How state governments smash housing affordability: Terry Ryder

Daniel Andrews and Tim Pallas would swear they cared more about FHBs and housing affordability than anyone else in the nation, standard politician bunk
How state governments smash housing affordability: Terry Ryder
Terry RyderMay 24, 2021

EXPERT INSIGHT

The most pointless discussion in real estate is the one about housing affordability. It’s pointless, not because it lacks importance or potential solutions, but because the conversation never focuses on the real issues.

Australia has been debating affordability for decades. The media discussion that’s happening in 2021 is the same one that occurred last year, and five years ago, and 20 years ago. Go back in time as far as you like and you’ll find acres of newsprint describing how young Australians are priced out of the market and doomed to a lifetime of renting. (Ironically, the past 12 months has seen record activity from first-home buyers.) But if you examine media coverage of the affordability issue over the past 10, 20 or 30 years, you will struggle to find any reference to the root causes.

That’s why the debate is pointless. If you’re not going to discuss the real issues, why bother? The debate is generally driven by politicians skilled at diverting blame and the reports are written by journalists who haven’t got a clue.

Recent decisions by the State Government in Victoria encapsulate why we have expensive housing and difficult issues for first-home buyers. They hiked taxes on investors and reduced grants for FHBs – thereby making affordability worse at both ends of the equation. More expensive housing and less government assistance. Brilliant.

But Daniel Andrews and Tim Pallas would swear they cared more about FHBs and housing affordability than anyone else in the nation.

This is standard fare from our politicians. When Gladys Berejiklian became Premier of NSW in early 2017, she used her first press conference to claim that improving affordability was top of her priorities. Four years later, most decisions by her government impacting on affordability have made it worse, not better.

It’s a similar story with deadly Dan Andrews. He would have us believe that he lies awake at night fretting over the plight of young housing hopefuls, but in so many ways his government has made affordability worse.

The decision by his Government to hike land tax and stamp duty on investor owners continues the age-old problem of politicians using the housing industry as a cash cow - and thereby making housing more expensive to create.

The problem of affordability can be summarised like this: it's caused by politicians at all three levels of government milking the housing industry for revenue. Local government does it and the Federal Government does it, but by far the worst are state governments.

Every time a state government needs some extra revenue, they slug developers and investors. They believe there's little electoral damage in doing that, but ultimately it's the home-buyers who pay, including first-home buyers.

Australia has a rental shortage crisis and politicians should be encouraging investors. But they continue to discourage investors - hence the ultra-low vacancies and rising rentals in most locations. The State Government in Victoria has made the situation worse. A memorable episode of the iconic British comedy Yes Minister involved the quintessential public servant Sir Humphrey Appleby lecturing about how governments present the appearance of caring about an issue while changing nothing.

You call for an inquiry. Let the inquiry run for a couple of years. Then recommend a Royal Commission. Another couple of years gets chewed up. At the end of the process, identify an unpopular minority to blame for the problem and scapegoat them. Nothing has changed but you’ve created the appearance of serious action.

It sounds farcical but Australia actually did this with housing affordability. There was a series of Federal Government inquiries and at the end of a very low process, devious politicians decided to scapegoat foreign investors as the cause of the affordability problem.

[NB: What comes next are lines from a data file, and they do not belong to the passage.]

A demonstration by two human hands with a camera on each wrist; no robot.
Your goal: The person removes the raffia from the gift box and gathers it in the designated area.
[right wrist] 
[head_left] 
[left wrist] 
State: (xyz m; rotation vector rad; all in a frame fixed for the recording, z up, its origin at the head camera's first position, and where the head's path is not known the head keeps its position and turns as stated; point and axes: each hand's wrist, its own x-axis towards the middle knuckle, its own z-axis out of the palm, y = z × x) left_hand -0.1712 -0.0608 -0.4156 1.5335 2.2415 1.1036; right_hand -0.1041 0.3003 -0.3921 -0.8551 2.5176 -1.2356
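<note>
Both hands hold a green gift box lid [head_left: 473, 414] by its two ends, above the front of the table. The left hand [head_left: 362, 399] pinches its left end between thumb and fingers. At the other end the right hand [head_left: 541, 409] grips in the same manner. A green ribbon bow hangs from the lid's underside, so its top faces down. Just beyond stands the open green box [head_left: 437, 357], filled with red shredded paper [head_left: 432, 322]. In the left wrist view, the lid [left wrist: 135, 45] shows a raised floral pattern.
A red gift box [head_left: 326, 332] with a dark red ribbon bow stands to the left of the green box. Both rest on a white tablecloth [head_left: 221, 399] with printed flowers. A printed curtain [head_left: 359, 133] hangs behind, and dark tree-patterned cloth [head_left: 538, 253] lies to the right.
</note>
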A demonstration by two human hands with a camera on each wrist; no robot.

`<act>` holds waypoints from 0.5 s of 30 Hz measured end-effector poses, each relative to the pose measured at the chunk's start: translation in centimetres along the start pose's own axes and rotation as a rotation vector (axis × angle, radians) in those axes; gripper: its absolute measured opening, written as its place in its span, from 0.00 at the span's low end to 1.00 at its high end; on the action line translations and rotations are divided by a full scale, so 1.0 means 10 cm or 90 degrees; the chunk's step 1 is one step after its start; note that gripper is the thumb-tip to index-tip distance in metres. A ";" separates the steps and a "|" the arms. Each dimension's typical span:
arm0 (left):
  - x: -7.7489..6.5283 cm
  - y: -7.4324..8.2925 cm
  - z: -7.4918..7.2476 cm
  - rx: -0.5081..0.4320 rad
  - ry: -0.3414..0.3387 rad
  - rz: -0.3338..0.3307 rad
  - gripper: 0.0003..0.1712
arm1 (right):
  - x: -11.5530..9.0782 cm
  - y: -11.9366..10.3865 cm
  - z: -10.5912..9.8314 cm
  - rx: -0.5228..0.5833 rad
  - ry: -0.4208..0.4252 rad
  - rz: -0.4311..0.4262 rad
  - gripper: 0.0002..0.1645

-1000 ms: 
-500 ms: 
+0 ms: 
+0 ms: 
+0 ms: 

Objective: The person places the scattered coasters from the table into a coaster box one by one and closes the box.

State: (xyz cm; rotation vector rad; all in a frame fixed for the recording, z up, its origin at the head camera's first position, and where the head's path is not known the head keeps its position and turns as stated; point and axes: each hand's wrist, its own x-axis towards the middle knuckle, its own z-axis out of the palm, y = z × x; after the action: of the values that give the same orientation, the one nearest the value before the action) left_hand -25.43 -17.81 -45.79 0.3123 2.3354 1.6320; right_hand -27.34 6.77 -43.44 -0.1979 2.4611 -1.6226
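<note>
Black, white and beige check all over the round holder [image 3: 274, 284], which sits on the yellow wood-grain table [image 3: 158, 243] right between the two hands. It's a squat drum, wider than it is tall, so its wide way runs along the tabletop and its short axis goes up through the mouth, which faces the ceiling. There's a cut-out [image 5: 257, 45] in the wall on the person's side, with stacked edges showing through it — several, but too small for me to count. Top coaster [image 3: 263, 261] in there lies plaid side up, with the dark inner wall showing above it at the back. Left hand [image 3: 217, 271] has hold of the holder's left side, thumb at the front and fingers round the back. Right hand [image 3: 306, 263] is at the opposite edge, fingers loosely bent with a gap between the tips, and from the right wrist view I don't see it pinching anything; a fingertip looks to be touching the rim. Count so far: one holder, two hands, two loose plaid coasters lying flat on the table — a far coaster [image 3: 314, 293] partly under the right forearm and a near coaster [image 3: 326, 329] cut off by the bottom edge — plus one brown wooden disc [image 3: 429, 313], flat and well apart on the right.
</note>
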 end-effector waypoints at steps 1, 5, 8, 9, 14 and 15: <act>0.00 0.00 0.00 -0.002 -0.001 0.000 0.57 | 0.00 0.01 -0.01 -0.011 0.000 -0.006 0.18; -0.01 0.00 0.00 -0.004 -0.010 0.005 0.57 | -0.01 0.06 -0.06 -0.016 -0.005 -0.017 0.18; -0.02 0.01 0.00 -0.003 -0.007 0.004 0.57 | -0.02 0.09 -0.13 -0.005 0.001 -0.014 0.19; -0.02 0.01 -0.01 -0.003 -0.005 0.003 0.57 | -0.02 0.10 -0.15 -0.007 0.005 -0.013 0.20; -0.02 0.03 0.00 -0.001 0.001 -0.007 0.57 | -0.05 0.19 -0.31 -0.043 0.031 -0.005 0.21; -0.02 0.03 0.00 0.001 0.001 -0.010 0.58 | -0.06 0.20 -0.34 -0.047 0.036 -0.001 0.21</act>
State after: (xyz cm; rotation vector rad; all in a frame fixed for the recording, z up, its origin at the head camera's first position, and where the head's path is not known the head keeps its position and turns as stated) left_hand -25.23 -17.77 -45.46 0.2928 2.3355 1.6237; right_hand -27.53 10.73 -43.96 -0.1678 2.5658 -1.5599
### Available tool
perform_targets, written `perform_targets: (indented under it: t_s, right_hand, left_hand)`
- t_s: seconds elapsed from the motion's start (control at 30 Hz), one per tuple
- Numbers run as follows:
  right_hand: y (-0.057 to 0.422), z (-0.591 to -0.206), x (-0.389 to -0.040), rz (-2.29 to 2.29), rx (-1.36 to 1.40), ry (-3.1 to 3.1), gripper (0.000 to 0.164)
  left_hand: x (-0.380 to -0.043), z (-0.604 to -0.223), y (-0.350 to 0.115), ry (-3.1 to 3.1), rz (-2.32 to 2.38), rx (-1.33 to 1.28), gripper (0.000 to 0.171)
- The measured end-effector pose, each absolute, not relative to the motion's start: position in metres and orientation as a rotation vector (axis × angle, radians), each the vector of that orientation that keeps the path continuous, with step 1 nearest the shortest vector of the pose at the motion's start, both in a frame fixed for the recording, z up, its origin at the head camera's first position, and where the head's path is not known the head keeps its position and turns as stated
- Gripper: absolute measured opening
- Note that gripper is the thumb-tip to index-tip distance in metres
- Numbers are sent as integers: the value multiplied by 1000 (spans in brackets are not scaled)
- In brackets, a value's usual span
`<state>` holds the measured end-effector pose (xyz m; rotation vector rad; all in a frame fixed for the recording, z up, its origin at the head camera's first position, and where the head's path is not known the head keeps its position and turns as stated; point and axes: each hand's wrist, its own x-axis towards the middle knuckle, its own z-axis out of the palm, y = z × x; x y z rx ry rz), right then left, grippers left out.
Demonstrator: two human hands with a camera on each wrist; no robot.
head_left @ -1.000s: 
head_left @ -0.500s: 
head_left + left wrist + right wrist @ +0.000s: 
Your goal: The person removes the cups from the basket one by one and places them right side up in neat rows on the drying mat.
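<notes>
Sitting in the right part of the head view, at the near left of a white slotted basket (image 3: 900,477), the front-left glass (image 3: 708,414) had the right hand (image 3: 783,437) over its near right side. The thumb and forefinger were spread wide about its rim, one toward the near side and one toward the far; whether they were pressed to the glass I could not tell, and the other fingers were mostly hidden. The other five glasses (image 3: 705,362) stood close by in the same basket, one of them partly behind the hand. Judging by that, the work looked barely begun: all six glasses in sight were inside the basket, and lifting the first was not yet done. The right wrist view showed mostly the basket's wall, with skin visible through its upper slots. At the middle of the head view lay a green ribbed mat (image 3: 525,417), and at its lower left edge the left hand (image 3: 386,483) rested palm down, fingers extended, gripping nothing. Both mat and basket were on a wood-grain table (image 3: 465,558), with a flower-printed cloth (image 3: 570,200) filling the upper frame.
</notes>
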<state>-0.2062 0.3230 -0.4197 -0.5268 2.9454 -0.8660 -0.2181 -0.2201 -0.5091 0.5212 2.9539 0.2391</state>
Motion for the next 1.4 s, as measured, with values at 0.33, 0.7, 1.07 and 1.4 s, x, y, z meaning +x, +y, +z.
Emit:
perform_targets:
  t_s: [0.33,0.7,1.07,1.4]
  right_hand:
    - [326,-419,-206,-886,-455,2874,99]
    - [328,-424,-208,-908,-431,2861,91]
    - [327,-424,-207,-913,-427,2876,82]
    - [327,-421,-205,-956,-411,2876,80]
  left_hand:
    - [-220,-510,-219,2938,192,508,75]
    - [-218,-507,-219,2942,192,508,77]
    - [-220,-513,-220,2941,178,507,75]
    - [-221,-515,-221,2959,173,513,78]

That gave politicians a licence to slug foreign investors with a series of new charges, all under the guise of improving affordability. It was an incredibly cynical exercise - a revenue-raising measure, pure and simple – and nothing changed about affordability because foreign investors were never the problem.

At the last Federal Election, the Labor Party under Bill Shorten sought to save money in the Budget (they fully expected to win) by proposing to scrap negative gearing and increase capital gains tax – but tried to dress it up as a measure to improve housing affordability. When asked “Does this mean that the value of homes will fall under your policies?”, Shorten claimed that it did not. The value of homes would not fall. This begged a follow-up question: “How, then, will affordability improve?”

Labor front-bencher Tanya Plibersek, in the lead-up to the 2019 election, claimed that the typical property investor in Australia owned 15 or 20 properties. Given that the official data shows that the typical investor owns one or two properties, this was an outrageous lie. But quite deliberate and calculated.

Federal Labor (and many sections of the media) generally portrayed property investment as something akin to a criminal activity, thereby scaring off investors already discouraged by APRA measures.

The outcome is a national rental shortage crisis.

Yes Minister was a documentary, not a comedy. And we will never resolve the housing affordability issue until we understand that the politicians are the problem.

Terry Ryder

Terry Ryder is the founder of hotspotting.com.au.